Wayne is very good as the obsessed confederate veteran who spends five years searching for his young niece (Natalie Wood) who was kidnapped by Comanche warriors after they had killed her family.  Interestingly enough, Wayne is not a particularly nice guy in this one.  He served in the Confederacy so one might consider him a traitor, there are hints that he may be a wanted criminal, and his hatred of the Indians is so palpable that he is certainly an avowed racist (a word probably not used much in 1956 when the movie was made).   His intent is such that when and if he does find his niece, he wants to kill her because she has been "used" by the Comanches. (Spoiler Alert: He doesn't.)  In his later years, Wayne often became a caricature of himself, but he was a good actor, and I have found that he was usually at his best when he played not so nice guys ("Red River", "The Shootist", to name two) as he did in "The Searchers".

This movie was also beautiful to look at with much of it being filmed in Monument Valley.  Great John Ford touches throughout.  And the closing shot of a solitary Wayne framed in the doorway is an undeniable classic:


And finally, from 1959, Billy Wilder's classic, "Some Like It Hot", arguably the greatest movie comedy ever made.  The story:  In 1929, musicians Tony Curtis and Jack Lemmon happen to find themselves in a Chicago parking garage and witness the St.

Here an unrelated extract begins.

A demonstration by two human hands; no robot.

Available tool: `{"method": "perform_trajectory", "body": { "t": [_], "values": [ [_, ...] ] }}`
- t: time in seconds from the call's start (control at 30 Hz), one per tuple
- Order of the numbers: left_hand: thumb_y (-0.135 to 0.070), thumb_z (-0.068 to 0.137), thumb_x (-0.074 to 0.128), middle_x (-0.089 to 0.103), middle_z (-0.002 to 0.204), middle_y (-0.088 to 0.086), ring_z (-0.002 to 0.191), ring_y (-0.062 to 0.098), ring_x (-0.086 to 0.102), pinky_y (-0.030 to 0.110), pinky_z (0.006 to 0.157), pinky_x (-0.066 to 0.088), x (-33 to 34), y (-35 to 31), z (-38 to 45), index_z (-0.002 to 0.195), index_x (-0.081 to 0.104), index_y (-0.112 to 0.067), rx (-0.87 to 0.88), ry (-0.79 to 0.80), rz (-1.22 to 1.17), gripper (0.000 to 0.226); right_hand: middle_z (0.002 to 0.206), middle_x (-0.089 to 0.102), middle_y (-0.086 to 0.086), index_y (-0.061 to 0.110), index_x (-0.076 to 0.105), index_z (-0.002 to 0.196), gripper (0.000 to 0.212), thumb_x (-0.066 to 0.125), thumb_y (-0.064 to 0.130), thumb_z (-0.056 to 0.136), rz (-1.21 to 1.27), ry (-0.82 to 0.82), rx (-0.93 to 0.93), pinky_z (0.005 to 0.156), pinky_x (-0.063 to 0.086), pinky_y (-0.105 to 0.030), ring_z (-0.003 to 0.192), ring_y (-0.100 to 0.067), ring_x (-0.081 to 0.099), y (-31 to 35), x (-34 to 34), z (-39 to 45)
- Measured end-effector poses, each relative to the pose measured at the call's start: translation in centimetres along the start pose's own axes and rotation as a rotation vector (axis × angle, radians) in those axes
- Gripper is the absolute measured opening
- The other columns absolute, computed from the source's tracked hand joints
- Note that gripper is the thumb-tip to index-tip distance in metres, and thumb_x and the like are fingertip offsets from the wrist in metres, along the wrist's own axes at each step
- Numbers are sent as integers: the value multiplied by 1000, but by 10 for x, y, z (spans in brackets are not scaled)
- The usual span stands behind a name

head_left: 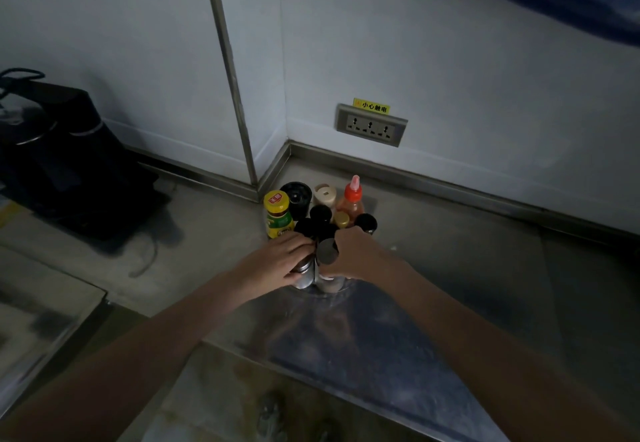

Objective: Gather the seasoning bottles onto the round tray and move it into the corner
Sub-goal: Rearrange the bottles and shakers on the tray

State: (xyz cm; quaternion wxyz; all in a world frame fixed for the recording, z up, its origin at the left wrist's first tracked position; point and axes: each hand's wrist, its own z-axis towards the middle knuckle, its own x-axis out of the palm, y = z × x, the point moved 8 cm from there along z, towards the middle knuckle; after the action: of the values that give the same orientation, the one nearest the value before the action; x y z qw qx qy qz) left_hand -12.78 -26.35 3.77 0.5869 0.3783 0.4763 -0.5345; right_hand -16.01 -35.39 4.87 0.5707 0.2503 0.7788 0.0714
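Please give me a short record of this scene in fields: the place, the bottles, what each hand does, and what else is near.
place: steel counter, wall corner
bottles: clustered near the corner; yellow-lid jar, red squeeze bottle
tray: hidden
left hand: grips a metal shaker
right hand: around the cluster's front; grip unclear
near: wall socket, black appliance

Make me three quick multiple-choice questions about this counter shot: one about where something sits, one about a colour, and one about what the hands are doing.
1. Where is the wall socket?
A. on the wall right of the corner
B. on the counter
C. behind the black appliance

2. What colour is the cap of the squeeze bottle?
A. blue
B. red-orange
C. white

3. What are the hands doing?
A. hanging idle
B. plugging in a cord
C. holding the front metal shakers

Answers: 1 A, it sits above the counter edge, right of the corner. 2 B, the nozzle cap is red-orange. 3 C, the left hand and right hand wrap the metal shakers.
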Motion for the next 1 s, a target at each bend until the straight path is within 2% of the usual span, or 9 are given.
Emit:
{"method": "perform_trajectory", "body": {
  "t": [0.07,0.2,0.33,0.4,0.53,0.6,0.67,0.8,1.0],
  "values": [
    [-26,41,91,69,97,3,99,11,45,26,85,52,-1,2,0,96,68,-11,21,6,-9,62,58,38,3,15,35,57,41,69,27,77,-20,10,-15,45,28,-19,55,-13,41,1,-1,1],
    [-26,39,91,70,97,2,93,14,64,25,82,54,0,-2,0,97,69,-12,44,51,24,64,64,42,1,9,45,71,30,71,23,74,-57,54,-31,46,30,-20,53,-10,38,1,1,2],
    [-25,41,89,73,93,0,94,14,64,25,81,55,3,-11,1,92,73,-12,99,43,139,55,82,50,-7,7,46,82,31,72,21,74,-131,92,-86,49,31,-21,57,-11,40,7,2,0],
    [-24,42,89,73,95,1,96,15,64,26,81,55,2,-11,0,95,73,-11,109,8,153,57,88,48,-7,8,46,84,32,73,21,73,-166,107,-112,52,34,-22,66,-15,44,8,3,-1],
    [-20,51,82,72,95,2,102,15,44,28,87,53,-4,-14,-1,98,72,-8,123,-63,159,49,103,52,-10,2,53,104,42,73,22,74,-224,154,-163,71,44,-31,92,-25,54,11,3,-7],
    [-20,57,77,72,96,2,101,12,45,23,91,46,-10,-13,-1,99,71,-9,87,-116,138,45,112,55,-13,1,53,112,47,72,24,75,-242,159,-184,74,44,-31,100,-28,56,15,3,-8],
    [-22,49,85,71,99,4,101,10,50,23,97,37,-10,-8,-2,101,69,-8,29,-110,83,57,116,54,-14,1,51,115,48,70,23,77,-250,167,-192,72,41,-28,103,-28,55,18,5,-7],
    [-29,41,91,71,101,3,93,12,69,19,81,51,-5,-4,0,102,69,-9,-32,-27,7,68,117,55,-15,3,49,116,45,69,13,77,-267,178,-196,69,38,-26,101,-27,56,17,11,-3],
    [-13,51,87,69,105,9,91,19,70,23,78,54,-5,3,0,111,61,-3,-96,23,-74,67,122,53,-14,7,37,130,56,65,12,81,-273,197,-239,73,40,-26,103,-28,57,20,19,-4]
  ]
}}
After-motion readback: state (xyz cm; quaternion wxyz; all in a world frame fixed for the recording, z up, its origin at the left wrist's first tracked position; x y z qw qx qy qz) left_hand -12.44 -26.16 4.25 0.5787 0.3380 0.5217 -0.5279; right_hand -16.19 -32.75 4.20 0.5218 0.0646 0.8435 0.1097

Valentine's Massacre.  To escape the hoods who want to rub out these witnesses, they disguise themselves as women and go on the lam as members of an All Girl Orchestra, an orchestra that features a ukelele player and vocalist played by Marilyn Monroe. As they say, hijinks ensue, as the band heads to Florida by train and play an engagement in a swanky beach resort.  Hard to say who is better in this one, Lemon or Curtis. Lemon was nominated for an Oscar, a fact that Curtis seemed to resent at the time.  Monroe was Monroe: beautiful, sexy, and totally charming.  Some have said that these three, along with Joe E. Brown and director Wilder did the best work of their careers in "Some Like It Hot".

As Marilyn (Sproule, not Monroe) said when we watched this the other day "This movie is never not funny".  A perfect description of this movie, even if "Nobody's perfect."